[Aim of the exercise]:
Leave out the pictures and output exactly the lines below from the one with "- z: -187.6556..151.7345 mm" down to the one with "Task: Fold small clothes", both of them included.

+++ Source material

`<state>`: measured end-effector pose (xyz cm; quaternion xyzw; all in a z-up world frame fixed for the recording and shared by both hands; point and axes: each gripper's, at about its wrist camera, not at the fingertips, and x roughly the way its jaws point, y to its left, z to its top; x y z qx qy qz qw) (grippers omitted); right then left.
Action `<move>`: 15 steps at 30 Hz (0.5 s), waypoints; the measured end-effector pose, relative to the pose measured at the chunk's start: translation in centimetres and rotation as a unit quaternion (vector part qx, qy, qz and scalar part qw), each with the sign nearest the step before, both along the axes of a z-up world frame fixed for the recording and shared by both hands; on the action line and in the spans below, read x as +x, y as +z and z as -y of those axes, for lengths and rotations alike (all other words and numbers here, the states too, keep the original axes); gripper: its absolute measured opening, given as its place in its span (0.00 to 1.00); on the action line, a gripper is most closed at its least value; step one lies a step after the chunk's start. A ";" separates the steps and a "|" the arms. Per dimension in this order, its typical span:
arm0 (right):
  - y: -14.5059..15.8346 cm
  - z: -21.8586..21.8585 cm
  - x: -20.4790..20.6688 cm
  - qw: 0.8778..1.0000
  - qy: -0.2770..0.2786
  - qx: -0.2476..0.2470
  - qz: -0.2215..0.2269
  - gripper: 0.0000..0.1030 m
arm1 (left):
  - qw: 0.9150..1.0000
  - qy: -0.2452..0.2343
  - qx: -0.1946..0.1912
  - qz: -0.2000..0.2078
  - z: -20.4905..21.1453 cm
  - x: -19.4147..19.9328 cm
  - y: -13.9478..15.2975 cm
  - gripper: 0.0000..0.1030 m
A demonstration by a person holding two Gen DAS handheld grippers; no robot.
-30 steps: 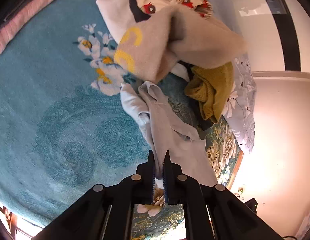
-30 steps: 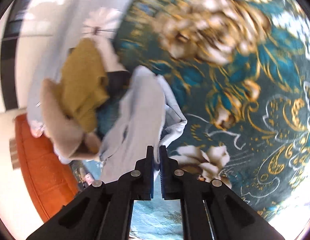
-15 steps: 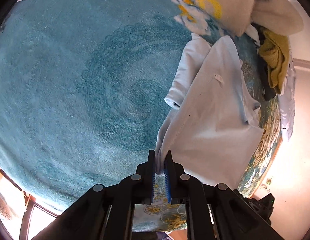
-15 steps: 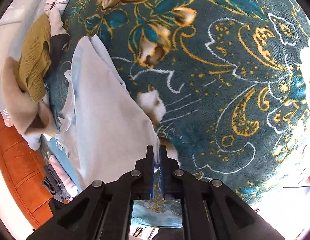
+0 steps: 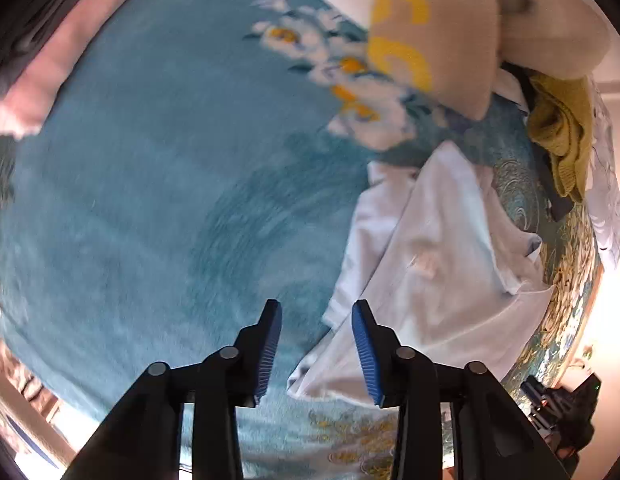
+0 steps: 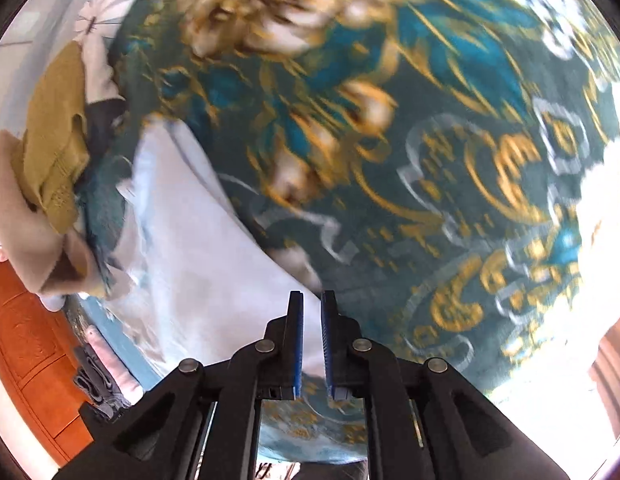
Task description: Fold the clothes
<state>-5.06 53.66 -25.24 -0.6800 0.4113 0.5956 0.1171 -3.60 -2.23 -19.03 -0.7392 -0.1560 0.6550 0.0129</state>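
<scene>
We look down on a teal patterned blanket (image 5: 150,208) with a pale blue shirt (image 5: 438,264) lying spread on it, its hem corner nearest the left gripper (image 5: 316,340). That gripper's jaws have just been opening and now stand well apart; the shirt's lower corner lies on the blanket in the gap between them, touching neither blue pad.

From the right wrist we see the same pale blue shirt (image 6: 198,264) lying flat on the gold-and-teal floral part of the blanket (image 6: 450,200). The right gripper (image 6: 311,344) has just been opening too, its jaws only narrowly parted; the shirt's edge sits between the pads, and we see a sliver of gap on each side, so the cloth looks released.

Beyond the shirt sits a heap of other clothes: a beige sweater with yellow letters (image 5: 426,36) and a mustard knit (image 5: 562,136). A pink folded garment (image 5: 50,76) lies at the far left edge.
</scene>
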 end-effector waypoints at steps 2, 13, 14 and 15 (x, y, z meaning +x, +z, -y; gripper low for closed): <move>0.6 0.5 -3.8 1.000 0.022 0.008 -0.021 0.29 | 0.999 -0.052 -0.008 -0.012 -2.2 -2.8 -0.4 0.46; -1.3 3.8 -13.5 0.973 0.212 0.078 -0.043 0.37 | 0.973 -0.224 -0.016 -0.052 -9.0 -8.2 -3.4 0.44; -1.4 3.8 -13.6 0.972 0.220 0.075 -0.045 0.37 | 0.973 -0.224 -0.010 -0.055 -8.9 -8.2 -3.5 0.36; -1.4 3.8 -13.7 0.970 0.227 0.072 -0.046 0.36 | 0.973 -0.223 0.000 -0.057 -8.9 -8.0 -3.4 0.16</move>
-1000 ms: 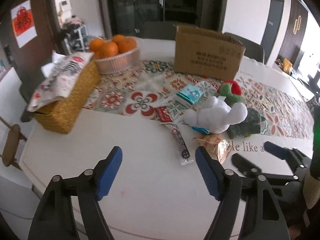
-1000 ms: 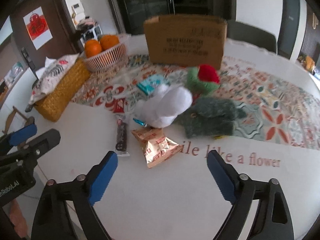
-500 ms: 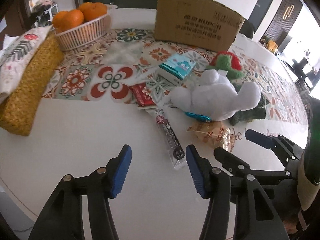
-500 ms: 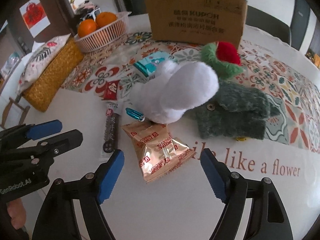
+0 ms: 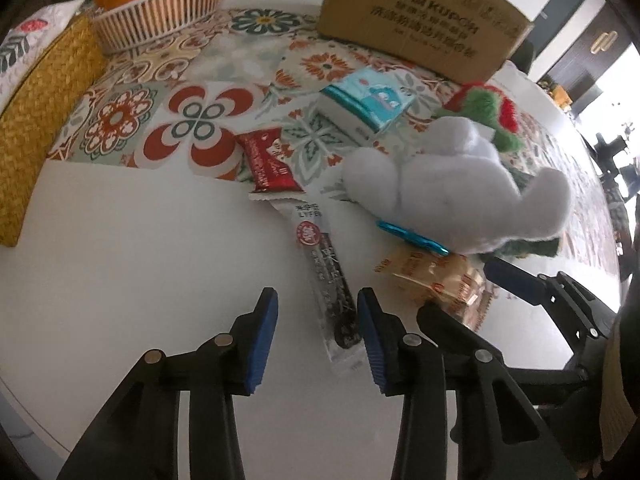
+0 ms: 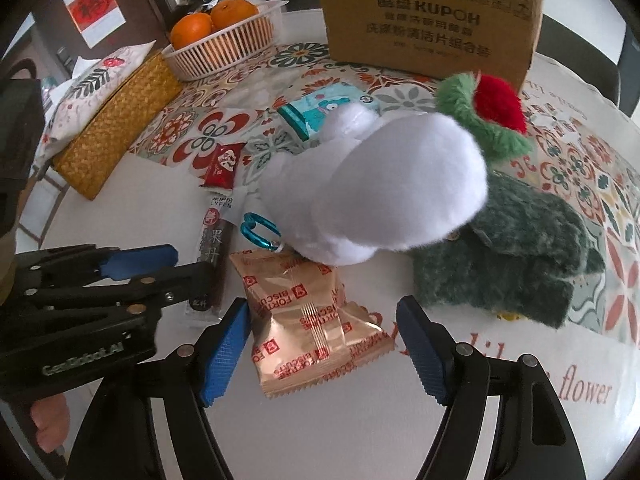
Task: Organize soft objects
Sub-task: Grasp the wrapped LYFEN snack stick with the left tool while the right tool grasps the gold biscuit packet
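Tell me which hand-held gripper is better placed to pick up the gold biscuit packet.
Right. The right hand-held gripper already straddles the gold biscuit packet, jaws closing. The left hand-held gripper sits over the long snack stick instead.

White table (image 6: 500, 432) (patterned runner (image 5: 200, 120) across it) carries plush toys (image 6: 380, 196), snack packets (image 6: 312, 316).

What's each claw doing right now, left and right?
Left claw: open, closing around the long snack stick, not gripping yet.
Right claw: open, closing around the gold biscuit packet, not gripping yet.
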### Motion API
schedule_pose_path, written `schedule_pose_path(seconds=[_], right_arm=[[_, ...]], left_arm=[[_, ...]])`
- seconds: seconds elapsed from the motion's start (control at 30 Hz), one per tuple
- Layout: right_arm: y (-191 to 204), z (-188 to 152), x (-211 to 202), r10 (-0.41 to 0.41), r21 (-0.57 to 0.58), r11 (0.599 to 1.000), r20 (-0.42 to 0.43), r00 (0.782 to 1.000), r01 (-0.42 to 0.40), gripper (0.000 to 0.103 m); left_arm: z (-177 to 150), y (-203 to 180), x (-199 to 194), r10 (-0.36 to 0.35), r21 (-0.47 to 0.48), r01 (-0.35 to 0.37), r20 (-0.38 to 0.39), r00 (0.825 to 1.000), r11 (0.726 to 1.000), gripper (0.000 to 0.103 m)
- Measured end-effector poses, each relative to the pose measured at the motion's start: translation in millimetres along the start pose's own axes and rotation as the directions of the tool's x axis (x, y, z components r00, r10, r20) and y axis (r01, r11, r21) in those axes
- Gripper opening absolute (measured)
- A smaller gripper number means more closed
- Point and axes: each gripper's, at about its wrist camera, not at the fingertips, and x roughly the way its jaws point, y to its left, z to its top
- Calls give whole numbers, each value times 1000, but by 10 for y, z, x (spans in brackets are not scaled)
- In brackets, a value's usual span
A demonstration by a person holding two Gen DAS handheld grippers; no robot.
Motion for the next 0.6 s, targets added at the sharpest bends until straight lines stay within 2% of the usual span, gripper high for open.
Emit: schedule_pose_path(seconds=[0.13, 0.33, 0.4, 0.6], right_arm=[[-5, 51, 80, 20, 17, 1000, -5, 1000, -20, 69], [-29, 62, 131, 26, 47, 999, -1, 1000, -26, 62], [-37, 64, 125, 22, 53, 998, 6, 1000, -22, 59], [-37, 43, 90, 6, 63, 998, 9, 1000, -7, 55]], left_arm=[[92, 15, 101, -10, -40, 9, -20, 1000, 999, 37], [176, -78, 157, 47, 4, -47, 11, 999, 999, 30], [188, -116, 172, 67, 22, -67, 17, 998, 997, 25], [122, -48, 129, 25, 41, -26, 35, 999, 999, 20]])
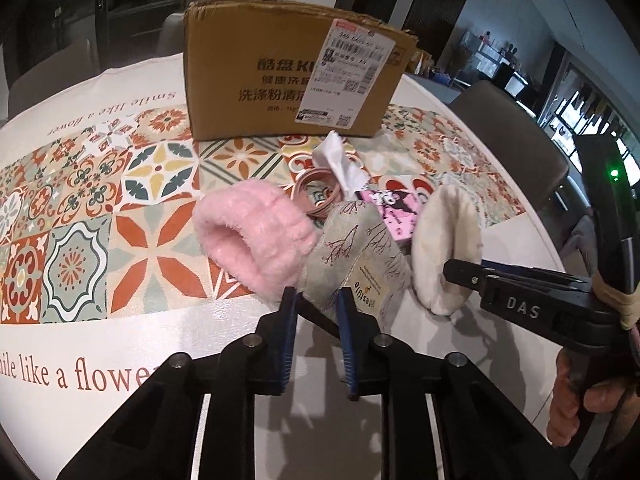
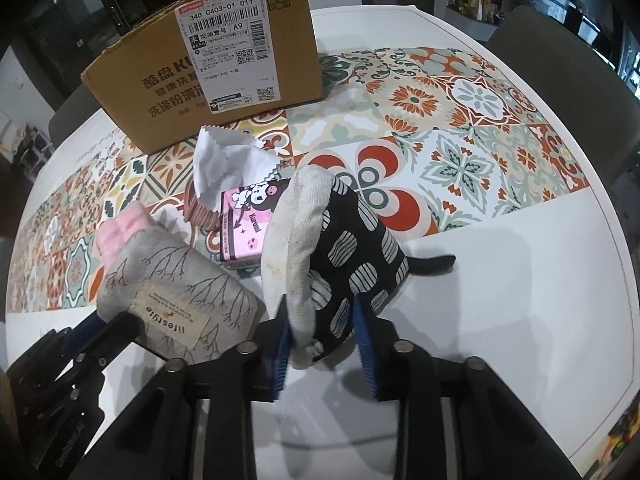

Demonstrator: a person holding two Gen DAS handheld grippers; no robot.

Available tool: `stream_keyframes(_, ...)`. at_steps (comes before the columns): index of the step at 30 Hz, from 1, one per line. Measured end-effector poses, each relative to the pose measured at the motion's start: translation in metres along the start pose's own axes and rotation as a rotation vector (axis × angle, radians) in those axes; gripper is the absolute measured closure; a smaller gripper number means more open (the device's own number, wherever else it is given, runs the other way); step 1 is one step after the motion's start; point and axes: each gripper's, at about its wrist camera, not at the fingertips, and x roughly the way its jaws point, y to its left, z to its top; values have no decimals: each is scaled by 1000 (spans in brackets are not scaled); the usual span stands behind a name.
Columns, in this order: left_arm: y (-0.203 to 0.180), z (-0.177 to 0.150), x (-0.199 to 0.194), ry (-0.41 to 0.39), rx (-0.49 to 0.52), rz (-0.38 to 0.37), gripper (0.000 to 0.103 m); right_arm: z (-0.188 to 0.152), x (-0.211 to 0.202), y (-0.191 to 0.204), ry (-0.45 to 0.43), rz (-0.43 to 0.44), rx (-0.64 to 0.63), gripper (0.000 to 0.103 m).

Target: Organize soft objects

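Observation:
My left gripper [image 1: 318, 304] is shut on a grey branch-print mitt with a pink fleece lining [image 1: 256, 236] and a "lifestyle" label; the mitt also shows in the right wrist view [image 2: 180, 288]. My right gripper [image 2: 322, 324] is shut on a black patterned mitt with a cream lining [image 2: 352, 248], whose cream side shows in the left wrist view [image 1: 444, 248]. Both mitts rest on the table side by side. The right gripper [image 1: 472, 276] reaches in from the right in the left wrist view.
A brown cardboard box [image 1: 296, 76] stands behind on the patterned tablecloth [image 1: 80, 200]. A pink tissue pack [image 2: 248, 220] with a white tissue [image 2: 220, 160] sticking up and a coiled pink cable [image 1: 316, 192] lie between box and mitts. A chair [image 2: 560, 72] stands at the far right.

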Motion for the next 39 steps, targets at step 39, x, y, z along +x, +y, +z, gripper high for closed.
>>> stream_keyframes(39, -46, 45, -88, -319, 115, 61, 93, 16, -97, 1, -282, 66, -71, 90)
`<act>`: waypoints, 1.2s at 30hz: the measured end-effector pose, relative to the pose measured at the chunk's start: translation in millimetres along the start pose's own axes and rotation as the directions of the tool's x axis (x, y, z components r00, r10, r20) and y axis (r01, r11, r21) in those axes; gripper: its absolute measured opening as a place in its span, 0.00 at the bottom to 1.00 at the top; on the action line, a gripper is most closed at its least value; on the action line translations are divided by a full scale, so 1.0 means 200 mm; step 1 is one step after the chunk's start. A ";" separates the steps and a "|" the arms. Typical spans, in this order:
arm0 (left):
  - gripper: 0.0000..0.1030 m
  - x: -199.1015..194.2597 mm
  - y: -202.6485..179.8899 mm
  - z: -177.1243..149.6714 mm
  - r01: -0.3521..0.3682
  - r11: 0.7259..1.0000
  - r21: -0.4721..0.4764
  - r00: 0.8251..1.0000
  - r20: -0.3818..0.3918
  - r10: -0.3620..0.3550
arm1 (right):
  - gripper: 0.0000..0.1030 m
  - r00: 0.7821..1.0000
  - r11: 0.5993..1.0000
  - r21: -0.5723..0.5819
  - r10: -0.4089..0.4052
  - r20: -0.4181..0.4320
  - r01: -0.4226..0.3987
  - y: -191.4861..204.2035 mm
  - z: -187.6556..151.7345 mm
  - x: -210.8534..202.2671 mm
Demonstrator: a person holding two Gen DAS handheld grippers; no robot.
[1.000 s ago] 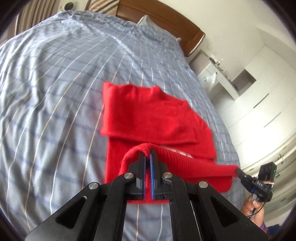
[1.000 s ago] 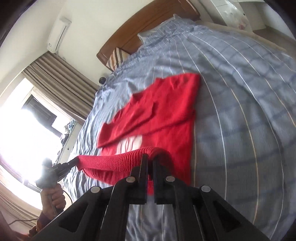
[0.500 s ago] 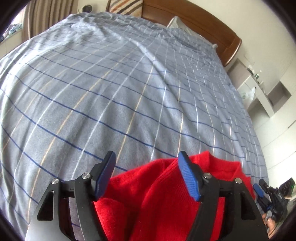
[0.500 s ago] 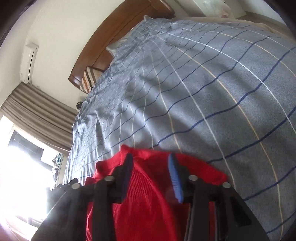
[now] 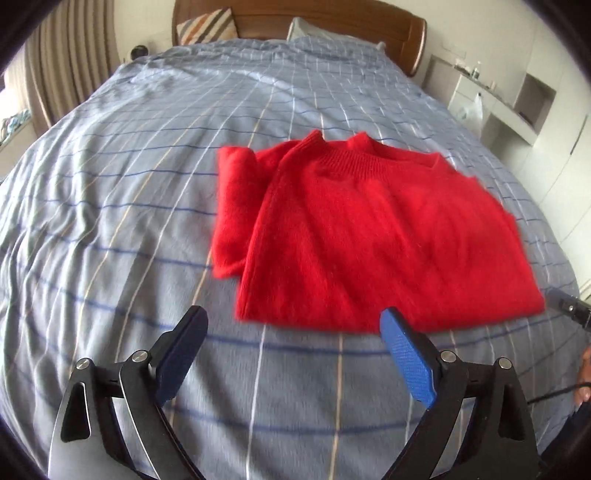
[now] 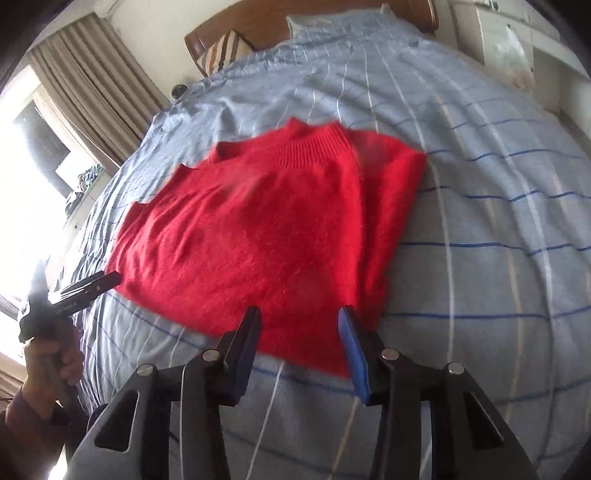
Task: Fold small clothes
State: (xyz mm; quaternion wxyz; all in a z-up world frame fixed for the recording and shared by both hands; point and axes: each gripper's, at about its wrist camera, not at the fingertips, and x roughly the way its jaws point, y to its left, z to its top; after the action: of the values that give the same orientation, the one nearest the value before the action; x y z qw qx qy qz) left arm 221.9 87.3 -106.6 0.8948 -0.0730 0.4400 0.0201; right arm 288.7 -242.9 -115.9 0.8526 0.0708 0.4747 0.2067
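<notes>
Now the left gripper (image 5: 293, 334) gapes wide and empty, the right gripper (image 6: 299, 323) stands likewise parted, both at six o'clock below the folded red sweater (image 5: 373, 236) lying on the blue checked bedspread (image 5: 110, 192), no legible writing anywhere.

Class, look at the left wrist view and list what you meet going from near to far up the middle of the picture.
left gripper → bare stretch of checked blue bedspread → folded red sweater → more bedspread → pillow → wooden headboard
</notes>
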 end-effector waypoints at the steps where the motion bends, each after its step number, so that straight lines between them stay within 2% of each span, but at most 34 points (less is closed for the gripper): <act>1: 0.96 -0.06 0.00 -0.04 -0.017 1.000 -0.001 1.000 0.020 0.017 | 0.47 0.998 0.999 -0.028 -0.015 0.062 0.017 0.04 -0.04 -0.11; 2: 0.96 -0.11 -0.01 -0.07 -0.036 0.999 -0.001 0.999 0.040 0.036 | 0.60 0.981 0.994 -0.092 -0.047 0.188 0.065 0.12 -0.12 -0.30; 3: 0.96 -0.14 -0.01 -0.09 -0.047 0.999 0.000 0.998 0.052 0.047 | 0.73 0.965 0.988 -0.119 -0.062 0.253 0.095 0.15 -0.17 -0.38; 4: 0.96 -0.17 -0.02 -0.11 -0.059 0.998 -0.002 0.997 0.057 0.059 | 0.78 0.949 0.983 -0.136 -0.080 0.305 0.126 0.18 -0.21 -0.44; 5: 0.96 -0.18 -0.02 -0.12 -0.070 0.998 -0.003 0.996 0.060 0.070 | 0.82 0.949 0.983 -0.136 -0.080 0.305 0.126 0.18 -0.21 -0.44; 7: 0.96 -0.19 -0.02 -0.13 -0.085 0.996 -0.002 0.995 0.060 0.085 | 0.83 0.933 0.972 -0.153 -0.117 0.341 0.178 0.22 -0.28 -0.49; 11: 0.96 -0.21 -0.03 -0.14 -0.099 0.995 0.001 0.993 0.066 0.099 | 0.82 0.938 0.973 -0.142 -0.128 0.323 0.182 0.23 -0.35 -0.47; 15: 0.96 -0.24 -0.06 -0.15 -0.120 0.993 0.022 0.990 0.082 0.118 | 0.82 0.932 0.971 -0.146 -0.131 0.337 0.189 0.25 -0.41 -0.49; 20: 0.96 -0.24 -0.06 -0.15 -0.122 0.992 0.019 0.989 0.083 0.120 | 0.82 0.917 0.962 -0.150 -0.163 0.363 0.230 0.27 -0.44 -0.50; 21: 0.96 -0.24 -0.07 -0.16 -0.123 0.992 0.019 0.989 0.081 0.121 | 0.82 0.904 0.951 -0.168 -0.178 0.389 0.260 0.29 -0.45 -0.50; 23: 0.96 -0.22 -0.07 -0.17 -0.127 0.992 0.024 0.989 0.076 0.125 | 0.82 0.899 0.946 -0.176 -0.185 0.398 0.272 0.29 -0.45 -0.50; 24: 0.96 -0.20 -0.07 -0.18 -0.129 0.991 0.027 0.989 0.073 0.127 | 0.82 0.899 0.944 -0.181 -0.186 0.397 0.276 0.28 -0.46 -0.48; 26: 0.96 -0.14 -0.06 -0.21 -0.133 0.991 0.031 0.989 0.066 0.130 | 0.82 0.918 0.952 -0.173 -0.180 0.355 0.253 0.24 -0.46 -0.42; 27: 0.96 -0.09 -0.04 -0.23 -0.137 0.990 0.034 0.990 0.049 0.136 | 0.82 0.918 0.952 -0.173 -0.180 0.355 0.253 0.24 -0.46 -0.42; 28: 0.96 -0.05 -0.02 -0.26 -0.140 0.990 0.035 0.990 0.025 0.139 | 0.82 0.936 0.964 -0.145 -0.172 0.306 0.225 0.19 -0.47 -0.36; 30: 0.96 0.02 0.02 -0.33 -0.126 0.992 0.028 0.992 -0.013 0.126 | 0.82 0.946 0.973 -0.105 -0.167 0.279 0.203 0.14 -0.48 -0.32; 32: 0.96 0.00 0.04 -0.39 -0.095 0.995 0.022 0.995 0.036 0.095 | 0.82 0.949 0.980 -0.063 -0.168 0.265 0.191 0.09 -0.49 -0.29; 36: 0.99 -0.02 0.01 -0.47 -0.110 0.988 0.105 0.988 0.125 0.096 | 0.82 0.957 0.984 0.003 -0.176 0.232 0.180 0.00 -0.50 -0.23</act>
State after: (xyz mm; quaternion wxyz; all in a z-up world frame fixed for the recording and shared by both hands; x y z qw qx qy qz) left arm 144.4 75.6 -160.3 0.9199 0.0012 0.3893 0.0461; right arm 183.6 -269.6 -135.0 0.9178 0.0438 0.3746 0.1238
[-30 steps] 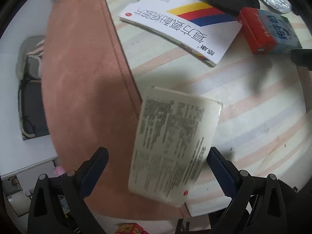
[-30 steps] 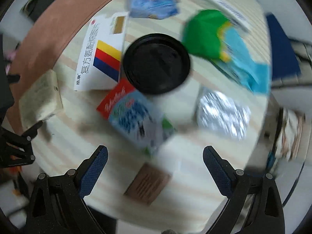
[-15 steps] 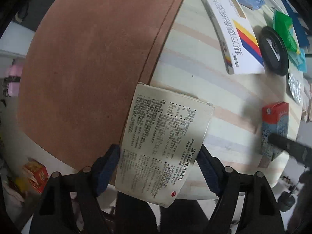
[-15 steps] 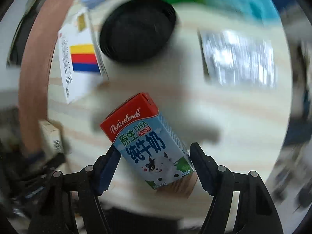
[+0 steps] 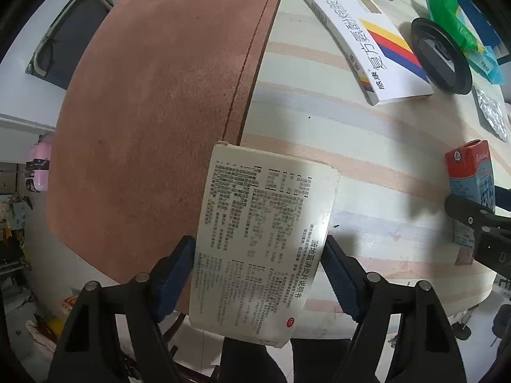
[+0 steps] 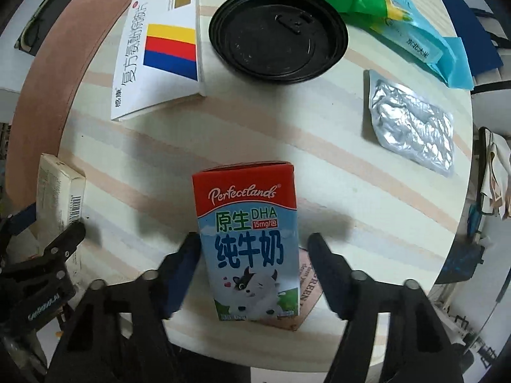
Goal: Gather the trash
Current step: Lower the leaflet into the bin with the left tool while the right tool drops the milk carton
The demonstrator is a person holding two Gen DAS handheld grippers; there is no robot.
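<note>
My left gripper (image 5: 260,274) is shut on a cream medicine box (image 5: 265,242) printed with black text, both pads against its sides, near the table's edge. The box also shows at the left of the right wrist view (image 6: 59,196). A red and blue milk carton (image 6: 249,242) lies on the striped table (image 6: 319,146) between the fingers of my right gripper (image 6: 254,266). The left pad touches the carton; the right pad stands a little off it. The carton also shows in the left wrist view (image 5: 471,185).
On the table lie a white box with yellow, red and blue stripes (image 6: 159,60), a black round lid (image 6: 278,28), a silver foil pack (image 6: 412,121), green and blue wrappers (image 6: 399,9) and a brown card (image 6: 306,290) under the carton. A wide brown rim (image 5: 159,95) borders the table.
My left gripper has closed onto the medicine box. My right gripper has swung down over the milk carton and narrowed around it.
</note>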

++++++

[Task response]:
  - z: -187.6556..151.7345 mm
  - x: -210.8534..202.2671 mm
Demonstrator: a person holding two Gen DAS handheld grippers; no robot.
[1.000 s ago] 
[1.000 s ago] 
[0.500 s ago] 
[0.500 s ago] 
[now] 
[now] 
Task: Fold small clothes

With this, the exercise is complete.